The large delay on the lots-of-hash-nodes segments raises suspicions of bad performance in IncompleteHashTree when you add nodes, or about the behavior of DataSpans when you add/remove data in it. The DataSpans.add time occurs immediately after the response comes back, so is clearly minimal (it lives in the space between one response and the next, along the steep downwards slope), but the DataSpans.pop occurs during the mysterious gap. The Foolscap receive-processing time occurs inside the request block rectangle. The Foolscap transmit-serialization time occurs during the previous mysterious gap, so it must be fairly small (after the previous segment was delivered, we sent a bazillion hash requests, and the gap was small, whereas after the big segment was delivered, we didn't send any hash requests, and the gap was big).

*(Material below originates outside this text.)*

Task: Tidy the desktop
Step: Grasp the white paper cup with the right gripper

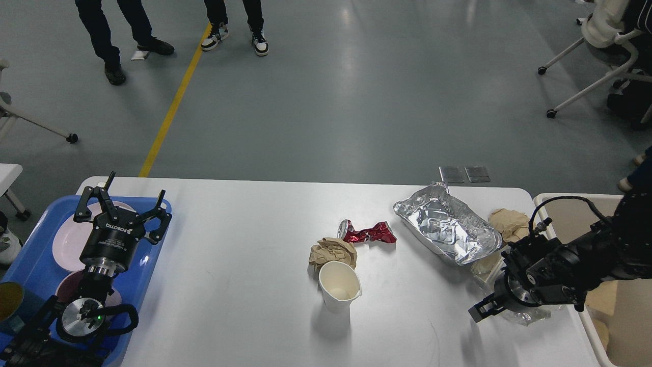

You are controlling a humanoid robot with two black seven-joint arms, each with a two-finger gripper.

The next set of information that will be useful to add here will we a generalized event list: in particular I want to see the start/finish times of all hashtree-manipulation calls, zfec-decode calls, and AES decrypt calls. That should take about 15 minutes to add, and should illuminate some of that gap.

comment:91 Changed at 2010-08-24T19:10:41Z by warner

in case anyone wants to play with it, attachment:viz-with-combo.diff.bz2 contains both the "combo patch" and my current Protovis-based visualization tool. From the download-status page, follow the "Timeline" link. Still kinda rough, but hopefully useful.

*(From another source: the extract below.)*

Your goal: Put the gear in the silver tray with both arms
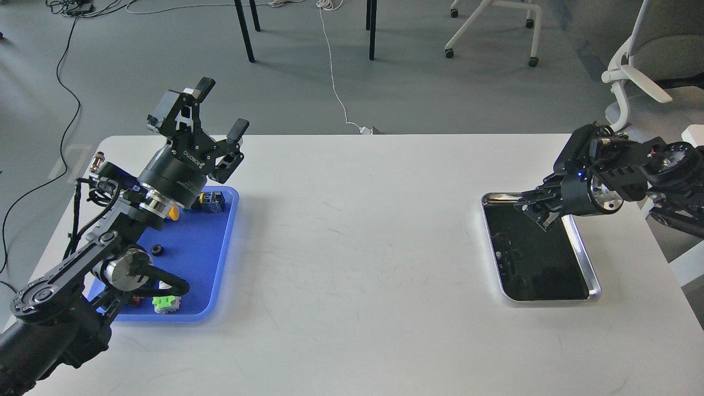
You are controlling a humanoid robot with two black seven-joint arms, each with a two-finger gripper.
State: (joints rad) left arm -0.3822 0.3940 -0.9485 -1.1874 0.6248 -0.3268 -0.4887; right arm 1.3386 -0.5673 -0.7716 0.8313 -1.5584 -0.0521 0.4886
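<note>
A small black gear [158, 250], round and toothed, lies on the blue tray [212, 264] at the left side of the white table [352, 247]. It sits below and well apart from the left gripper [223, 113], which is raised above the tray's far edge with its two fingers spread wide and nothing between them.

The blue tray is matte plastic with rounded corners and a low rim. Besides the gear it holds a black-and-yellow block [212, 201] near its far edge, a yellow piece [174, 213] partly hidden behind the left arm's wrist, and a green-and-white part [166, 303] at the near edge.

The silver tray [584, 258] lies at the right side of the table, rectangular, shiny metal with a raised rim and a dark mirror-like bottom. The right gripper [531, 212] hangs over its far end; its dark fingers blur together, so I cannot tell how far open they are.
</note>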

(wow, for reference, don't upload a 900kB diff file and then let Trac try to colorize it. Compress the diff first so that Trac doesn't get clever and time out.)

Last edited at 2010-08-24T19:34:52Z by warner (previous) (diff)

Changed at 2010-08-24T19:31:12Z by warner

Attachment viz-with-combo.diff.bz2 added

patch with visualization tools and share-selection fix and Spans performance mitigation fix

comment:92 Changed at 2010-08-25T07:17:39Z by warner

I did some more testing with those visualization tools (adding some misc events like entry/exit of internal functions). I've found one place where the downloader makes excessive eventual-send calls which appears to cost 250us per remote_read call. I've also measured hash-tree operations as consuming a surprising amount of overhead.

each Share._got_response call queues an eventual-send to Share.loop, which checks the satisfy/desire processes. Since a single TCP buffer is parsed into lots of Foolscap response messages, these are all queued during the same turn, which means the first loop() call will see all of the data, and the remaining ones will see nothing. Each of these empty loop() calls takes about 250us. There is one for each remote_read call, which means k*(3/2)*numsegs for the block hash trees and an additional k*(3/2)*numsegs for the ciphertext hash tree (because we ask each share for the CTHT nodes, rather than asking only one and hoping they return it so we can avoid an extra roundtrip). For k=3 that's 2.25ms per segment. The cost is variable: on some segments (in particular the first and middle ones) the overhead is maximal, whereas on every odd segnum there is no overhead. On a 12MB download, this is about 225ms, and on my local one-CPU testnet, the download took 2.9s, so this represents about 8%.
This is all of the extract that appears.